With the Intel compiler available on OCTOPUS, you can make your programs faster using two methods: "optimization" and "SIMD". Basically, you can get some effects only by specifying compile options, so please try "Recommended compiler options" in here first. You can further improve performance by adding compiler directives directly within your source code.
Optimization
This function improves the efficiency of processing with the aim of reducing execution time and code size. As a detriment, the calculation results may change.
SIMD (Vectorization)
The compiler applies vector instructions to operations on regularly ordered array data (called vector data) that is repeated in a loop.
Basic use
$ module load BaseCPU
$ ifx -O2 -qopt-report-phase=all -qopt-report=2 source_file# Red: Optimization Level
# Blue: Compiler Message
Optimization Level (-O option)
-O0
Disables all optimizations and vectorization.
-O1
Disables optimizations from -O2 that increase code size.
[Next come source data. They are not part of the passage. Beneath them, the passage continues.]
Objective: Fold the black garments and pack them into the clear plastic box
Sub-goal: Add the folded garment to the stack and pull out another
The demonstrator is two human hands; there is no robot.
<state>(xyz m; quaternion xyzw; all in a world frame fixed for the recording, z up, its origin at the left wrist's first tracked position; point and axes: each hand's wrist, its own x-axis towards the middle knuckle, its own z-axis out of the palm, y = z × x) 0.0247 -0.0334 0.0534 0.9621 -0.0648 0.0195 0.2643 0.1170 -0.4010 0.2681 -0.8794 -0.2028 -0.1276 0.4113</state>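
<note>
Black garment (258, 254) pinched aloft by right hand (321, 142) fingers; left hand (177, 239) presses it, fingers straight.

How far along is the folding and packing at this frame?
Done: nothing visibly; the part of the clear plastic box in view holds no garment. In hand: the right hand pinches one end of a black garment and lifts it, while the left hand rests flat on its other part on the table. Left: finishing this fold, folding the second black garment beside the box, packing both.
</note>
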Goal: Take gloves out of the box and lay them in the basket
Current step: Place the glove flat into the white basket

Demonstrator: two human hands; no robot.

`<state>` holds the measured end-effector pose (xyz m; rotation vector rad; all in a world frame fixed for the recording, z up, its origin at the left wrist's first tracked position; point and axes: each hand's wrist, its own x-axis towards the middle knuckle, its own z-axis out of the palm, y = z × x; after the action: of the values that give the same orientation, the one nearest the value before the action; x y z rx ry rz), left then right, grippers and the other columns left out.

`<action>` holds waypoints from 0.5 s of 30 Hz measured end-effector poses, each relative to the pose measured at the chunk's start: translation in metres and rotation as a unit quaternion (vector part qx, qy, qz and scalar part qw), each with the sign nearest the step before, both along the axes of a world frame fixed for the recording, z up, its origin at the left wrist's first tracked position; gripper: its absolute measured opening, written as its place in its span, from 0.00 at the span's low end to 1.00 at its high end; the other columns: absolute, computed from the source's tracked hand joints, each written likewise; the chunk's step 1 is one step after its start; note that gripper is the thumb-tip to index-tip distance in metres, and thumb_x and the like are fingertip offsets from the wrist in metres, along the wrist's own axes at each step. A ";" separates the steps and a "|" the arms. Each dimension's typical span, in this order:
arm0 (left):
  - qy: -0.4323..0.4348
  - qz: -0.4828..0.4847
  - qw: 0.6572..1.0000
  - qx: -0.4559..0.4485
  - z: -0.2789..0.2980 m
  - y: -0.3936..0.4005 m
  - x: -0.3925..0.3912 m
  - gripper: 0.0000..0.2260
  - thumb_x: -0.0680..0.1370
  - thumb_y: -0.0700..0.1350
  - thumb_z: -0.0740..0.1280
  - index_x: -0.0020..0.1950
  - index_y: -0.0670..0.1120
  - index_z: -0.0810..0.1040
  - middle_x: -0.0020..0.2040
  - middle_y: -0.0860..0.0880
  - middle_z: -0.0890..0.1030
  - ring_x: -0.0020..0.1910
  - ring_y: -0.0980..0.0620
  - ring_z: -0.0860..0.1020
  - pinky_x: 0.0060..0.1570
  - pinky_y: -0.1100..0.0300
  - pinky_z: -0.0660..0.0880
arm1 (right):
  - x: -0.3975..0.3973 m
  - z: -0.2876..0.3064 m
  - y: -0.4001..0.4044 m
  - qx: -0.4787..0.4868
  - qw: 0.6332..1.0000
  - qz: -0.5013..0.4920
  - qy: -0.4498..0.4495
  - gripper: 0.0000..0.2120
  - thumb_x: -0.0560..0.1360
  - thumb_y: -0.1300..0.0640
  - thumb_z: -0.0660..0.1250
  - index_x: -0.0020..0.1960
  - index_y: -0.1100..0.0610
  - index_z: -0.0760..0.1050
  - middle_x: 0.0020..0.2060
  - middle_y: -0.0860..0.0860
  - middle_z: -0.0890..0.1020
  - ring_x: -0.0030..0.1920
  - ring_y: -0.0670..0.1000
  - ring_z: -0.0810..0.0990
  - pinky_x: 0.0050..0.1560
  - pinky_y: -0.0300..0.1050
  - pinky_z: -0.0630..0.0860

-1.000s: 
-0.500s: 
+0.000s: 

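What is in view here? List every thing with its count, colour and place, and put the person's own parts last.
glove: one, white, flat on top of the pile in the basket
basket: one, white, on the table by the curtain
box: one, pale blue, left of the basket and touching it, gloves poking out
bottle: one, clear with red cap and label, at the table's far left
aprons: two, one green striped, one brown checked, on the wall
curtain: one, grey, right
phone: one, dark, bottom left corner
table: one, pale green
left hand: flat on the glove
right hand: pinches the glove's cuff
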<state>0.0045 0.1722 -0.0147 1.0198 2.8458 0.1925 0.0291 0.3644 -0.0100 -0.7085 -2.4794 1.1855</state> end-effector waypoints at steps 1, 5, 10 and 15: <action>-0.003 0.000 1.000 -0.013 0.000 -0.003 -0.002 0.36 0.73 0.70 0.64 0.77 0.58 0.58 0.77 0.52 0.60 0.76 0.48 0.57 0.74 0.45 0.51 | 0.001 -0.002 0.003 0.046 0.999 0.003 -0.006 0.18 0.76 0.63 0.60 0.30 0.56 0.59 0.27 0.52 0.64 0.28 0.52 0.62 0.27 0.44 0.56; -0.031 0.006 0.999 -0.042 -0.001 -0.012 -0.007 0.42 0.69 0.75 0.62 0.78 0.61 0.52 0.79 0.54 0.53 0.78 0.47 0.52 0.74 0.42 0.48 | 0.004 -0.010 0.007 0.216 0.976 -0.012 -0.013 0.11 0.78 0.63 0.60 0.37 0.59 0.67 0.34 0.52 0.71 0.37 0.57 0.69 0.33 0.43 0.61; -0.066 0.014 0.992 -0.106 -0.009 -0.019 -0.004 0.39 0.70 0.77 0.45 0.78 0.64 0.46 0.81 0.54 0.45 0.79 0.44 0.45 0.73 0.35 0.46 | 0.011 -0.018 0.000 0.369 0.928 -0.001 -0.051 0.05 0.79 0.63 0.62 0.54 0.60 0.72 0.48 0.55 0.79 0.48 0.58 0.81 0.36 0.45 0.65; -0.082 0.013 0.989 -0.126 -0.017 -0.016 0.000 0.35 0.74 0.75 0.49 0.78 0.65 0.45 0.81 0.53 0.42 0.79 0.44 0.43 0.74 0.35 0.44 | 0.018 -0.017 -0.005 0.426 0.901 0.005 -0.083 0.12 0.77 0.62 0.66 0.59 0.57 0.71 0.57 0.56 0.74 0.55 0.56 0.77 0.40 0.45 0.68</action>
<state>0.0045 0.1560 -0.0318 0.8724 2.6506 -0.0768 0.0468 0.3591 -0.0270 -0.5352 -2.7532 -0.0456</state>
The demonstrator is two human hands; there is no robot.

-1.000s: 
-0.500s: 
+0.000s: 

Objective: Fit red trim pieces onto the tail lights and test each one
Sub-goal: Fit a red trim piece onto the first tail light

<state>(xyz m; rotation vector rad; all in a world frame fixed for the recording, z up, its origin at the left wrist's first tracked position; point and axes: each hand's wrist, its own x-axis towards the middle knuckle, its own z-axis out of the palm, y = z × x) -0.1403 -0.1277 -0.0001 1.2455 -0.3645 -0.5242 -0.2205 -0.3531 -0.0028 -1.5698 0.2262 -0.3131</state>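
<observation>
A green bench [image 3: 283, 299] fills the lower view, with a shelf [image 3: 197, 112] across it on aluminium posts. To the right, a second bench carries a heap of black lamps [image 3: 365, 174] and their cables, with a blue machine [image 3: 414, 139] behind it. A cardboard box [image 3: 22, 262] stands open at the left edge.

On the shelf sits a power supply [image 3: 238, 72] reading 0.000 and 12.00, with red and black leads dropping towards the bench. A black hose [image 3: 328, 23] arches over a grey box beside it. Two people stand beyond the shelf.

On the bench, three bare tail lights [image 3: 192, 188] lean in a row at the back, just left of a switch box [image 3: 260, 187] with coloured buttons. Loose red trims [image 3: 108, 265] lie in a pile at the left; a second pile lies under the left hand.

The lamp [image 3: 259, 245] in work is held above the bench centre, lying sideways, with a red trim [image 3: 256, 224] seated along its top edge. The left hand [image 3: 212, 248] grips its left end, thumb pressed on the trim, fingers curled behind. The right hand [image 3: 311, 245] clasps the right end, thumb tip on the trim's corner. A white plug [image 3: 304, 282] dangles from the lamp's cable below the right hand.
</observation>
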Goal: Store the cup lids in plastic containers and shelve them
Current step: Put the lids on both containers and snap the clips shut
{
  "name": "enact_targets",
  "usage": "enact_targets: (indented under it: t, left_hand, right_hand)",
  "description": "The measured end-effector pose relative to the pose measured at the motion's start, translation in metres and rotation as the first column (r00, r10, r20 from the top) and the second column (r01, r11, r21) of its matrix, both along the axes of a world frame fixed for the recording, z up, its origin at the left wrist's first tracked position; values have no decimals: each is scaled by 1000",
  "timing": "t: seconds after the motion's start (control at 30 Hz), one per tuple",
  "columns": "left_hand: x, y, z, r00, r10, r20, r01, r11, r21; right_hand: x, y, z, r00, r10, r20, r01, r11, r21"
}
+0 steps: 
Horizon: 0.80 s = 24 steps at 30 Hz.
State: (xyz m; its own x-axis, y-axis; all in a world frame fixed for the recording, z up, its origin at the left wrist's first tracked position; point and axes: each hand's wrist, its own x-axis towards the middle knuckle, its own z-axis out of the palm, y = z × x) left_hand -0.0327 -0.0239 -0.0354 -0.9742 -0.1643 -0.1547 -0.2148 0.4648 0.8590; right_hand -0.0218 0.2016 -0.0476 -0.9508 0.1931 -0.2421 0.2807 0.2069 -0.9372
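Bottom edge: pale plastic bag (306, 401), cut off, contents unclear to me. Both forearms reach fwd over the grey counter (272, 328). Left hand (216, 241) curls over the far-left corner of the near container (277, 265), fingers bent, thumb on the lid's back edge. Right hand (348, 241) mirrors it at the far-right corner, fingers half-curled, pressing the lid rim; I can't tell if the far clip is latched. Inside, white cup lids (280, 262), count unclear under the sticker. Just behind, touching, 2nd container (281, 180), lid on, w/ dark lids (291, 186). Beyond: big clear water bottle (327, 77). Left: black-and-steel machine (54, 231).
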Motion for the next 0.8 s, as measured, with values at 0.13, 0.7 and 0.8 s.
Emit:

Disables vectorization.
-O2
Enables optimizations such as vectorization, inlining, loop unrolling, constant propagation, and dead code elimination.
-O3
In addition to -O2, enables optimizations such as loop fusion, unroll-and-jam, and other loop transformations.
-Ofast
In addition to -O3, enables interprocedural optimization and optimizations that affect calculation results.
* Note that enabling optimizations may change computation results, so always verify the computation results.
* There is no guarantee that higher optimization levels will result in shorter execution times, so measure the actual execution time.
* Higher optimization levels tend to increase compilation time.
Optimization report output (-qopt-report)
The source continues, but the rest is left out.